Jawaharlal Nehru University (JNU) erupted into chaos late Thursday evening as members of the right-wing Akhil Bharatiya Vidyarthi Parishad (ABVP) clashed with left-leaning student groups during a Dussehra celebrations. The altercation allegedly centered around a provocative effigy-burning ceremony organised by ABVP, where images of prominent jailed activists Umar Khalid and Sharjeel Imam were affixed to a representation of the demon king Ravana, alleged the Left wing students.
Eyewitnesses described a scene of pandemonium near the Sabarmati Tea Point around 7 p.m. What began as a festive procession carrying a resplendently adorned Durga idol suddenly devolved into shouts, stone-throwing, and physical scuffles. Several students from both sides sustained minor injuries, including bruises and cuts, though no serious injuries were reported. Campus security personnel rushed to the spot to separate the warring factions, but the university administration has yet to issue an official statement on the incident.
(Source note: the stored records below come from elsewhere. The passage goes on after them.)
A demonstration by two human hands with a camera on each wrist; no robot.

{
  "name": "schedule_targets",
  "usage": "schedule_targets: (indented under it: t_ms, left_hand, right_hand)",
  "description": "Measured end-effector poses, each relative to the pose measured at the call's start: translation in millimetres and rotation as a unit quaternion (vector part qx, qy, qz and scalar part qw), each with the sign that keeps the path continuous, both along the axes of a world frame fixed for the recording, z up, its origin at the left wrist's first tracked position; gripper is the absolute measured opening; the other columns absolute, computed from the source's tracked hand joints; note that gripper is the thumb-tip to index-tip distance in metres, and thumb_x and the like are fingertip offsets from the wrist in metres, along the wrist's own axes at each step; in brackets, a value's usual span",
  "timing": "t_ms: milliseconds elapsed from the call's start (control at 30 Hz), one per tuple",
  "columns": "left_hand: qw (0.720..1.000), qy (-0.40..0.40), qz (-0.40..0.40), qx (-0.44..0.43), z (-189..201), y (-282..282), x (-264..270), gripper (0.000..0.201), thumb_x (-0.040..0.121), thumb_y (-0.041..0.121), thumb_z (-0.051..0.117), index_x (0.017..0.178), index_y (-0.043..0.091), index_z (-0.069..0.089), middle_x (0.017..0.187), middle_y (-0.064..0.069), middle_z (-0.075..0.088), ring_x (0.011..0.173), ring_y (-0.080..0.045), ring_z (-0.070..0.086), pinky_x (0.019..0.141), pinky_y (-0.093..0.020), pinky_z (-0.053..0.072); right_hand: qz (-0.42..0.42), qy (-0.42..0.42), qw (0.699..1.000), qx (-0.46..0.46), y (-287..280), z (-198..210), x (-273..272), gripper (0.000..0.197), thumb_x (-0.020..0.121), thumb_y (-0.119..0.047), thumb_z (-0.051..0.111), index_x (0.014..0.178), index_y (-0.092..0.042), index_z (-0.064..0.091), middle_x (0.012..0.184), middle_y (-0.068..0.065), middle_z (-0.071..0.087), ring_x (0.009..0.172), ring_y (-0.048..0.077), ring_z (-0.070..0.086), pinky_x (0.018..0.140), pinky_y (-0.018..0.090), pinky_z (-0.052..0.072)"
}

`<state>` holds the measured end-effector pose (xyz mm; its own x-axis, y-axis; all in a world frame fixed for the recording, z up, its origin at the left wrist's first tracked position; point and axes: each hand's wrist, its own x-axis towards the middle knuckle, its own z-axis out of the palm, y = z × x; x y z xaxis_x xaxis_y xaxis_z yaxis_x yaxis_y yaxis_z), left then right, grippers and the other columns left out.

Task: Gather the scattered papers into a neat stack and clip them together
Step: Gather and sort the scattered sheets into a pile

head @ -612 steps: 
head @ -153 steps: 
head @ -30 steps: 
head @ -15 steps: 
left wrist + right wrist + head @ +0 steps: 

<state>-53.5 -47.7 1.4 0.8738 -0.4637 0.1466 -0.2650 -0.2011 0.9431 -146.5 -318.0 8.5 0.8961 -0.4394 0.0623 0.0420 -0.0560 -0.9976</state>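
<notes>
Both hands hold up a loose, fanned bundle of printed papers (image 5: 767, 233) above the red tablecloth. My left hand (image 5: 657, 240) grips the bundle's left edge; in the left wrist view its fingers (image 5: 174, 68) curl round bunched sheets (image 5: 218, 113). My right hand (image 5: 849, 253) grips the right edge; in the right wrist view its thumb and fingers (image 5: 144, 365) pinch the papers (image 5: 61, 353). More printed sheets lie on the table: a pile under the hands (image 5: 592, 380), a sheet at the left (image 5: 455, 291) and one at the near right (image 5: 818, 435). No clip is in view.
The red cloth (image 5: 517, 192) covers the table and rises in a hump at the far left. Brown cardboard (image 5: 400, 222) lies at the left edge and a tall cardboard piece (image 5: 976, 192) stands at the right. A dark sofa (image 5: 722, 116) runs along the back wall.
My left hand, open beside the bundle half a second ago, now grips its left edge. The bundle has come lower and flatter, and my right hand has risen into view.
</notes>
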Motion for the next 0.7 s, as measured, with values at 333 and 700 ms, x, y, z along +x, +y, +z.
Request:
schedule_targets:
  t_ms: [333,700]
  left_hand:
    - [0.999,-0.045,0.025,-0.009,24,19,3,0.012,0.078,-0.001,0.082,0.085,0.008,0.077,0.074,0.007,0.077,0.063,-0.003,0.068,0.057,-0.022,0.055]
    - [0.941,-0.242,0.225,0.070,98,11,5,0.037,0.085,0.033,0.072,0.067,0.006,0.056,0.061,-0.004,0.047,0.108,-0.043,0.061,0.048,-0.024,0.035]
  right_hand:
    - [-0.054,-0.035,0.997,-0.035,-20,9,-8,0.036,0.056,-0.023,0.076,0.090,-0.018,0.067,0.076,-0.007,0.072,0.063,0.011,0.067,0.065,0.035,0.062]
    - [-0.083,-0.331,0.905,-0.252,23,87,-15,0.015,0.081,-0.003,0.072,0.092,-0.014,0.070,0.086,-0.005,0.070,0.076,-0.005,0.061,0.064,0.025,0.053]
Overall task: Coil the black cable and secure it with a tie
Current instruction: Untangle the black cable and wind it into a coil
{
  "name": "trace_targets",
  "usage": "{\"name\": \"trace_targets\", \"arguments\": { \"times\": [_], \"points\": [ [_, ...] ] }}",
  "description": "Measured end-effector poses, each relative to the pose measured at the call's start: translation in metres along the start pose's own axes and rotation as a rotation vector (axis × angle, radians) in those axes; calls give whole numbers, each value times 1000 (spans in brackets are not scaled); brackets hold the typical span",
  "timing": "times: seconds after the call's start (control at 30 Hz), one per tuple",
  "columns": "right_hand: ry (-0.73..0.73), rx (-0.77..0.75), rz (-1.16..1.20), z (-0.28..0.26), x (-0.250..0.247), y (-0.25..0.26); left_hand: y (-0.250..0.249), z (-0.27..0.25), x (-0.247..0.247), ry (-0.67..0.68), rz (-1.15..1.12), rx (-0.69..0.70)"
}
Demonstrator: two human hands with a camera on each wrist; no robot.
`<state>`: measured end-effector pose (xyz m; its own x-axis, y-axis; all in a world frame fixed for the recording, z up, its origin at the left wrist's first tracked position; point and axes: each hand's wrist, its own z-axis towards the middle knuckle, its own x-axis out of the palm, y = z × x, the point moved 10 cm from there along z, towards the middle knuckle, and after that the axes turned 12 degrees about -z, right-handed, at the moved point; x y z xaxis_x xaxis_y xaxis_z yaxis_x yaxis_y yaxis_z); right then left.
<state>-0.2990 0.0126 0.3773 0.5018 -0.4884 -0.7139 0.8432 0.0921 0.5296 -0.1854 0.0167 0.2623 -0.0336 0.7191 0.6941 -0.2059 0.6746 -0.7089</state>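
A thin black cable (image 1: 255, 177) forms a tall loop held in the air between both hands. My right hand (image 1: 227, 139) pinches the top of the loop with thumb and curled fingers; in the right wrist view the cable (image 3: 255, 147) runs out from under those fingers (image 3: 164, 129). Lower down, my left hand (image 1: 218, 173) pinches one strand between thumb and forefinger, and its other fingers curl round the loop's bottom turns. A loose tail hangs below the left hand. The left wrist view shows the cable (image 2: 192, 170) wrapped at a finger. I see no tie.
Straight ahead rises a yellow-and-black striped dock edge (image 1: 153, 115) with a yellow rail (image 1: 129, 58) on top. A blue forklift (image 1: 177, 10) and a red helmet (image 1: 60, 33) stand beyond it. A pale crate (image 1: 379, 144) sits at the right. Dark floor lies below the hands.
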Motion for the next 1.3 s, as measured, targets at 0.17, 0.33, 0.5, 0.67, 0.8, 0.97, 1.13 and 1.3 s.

At the heart of the dispute was ABVP's pre-planned "Ravan Dahan" ritual, a symbolic act traditionally marking the triumph of good over evil during Dussehra. According to ABVP's JNU unit secretary Vaibhav Meena, the event was intended as a broader critique of what the group labels "anti-national" and "Naxal-inspired" ideologies plaguing the nation. "We burned the effigy to represent the multi-headed monster of extremism figures like Afzal Guru, G. Sai Baba, Charu Majumdar, and others who embody these destructive forces," Meena explained. Notably, the effigy featured pasted photographs of Khalid and Imam - former JNU students currently detained under the Unlawful Activities (Prevention) Act (UAPA) for their alleged roles in the 2020 Delhi riots, as additional "heads" of Ravana.
Meena vehemently accused left-affiliated outfits, including the All India Students' Association (AISA), Students' Federation of India (SFI), and Democratic Students' Front (DSF), of orchestrating an unprovoked assault on the procession. "These groups, gathered at the Tea Point for their own counter-event, pelted stones, hurled footwear, and even targeted our female participants. This is nothing short of an attack on our cultural heritage and religious freedoms," he charged. ABVP's JNU minister Praveen Piyush echoed this sentiment, calling the incident "a shameful desecration of a sacred ritual" and urging the JNU administration to impose immediate disciplinary measures on the perpetrators. "We will not stand idly by while hooligans disrupt traditions that unite us," Piyush added.
The left-wing camp, however, painted a diametrically opposed picture, framing ABVP's actions as a calculated bid to stoke communal divisions under the guise of festivity. In a strongly worded joint statement, the Jawaharlal Nehru University Students' Union (JNUSU)—dominated by leftist factions - denounced the effigy-burning as "a blatant attempt to weaponise religion and peddle Islamophobia." JNUSU President Nitish Kumar highlighted the selective vilification: "Why Umar Khalid and Sharjeel Imam, who have spent over five years in jail awaiting trial, and not icons of hate like Nathuram Godse or Gurmeet Ram Rahim? This isn't about Ravana; it's about targeting Muslim voices and progressive dissent."
AISA, a key player in the JNUSU, went further, rejecting ABVP's assault claims outright. "There was no disruption of the Durga Visarjan by us, we have always supported inclusive celebrations of all faiths," the statement read. "ABVP's narrative is fabricated to deflect from their own hate-mongering. We challenge them to produce evidence of any aggression from our side; it simply didn't occur." The group called on the broader student body to "isolate these forces of discord" and resist what they described as the Rashtriya Swayamsevak Sangh (RSS)-backed agenda of the ABVP to fracture campus unity along religious and ideological lines.
The university has long been a battleground for competing visions of nationalism, with past incidents- including the 2016 sedition row and the 2020 fee-hike protests, leaving lasting scars. Khalid and Imam, both PhD scholars at the time of their arrests, rose to prominence during the nationwide agitation against the Citizenship Amendment Act (CAA) in late 2019. Their prolonged incarceration without conviction has drawn international scrutiny from human rights organizations, who argue it exemplifies the misuse of stringent laws to silence dissent.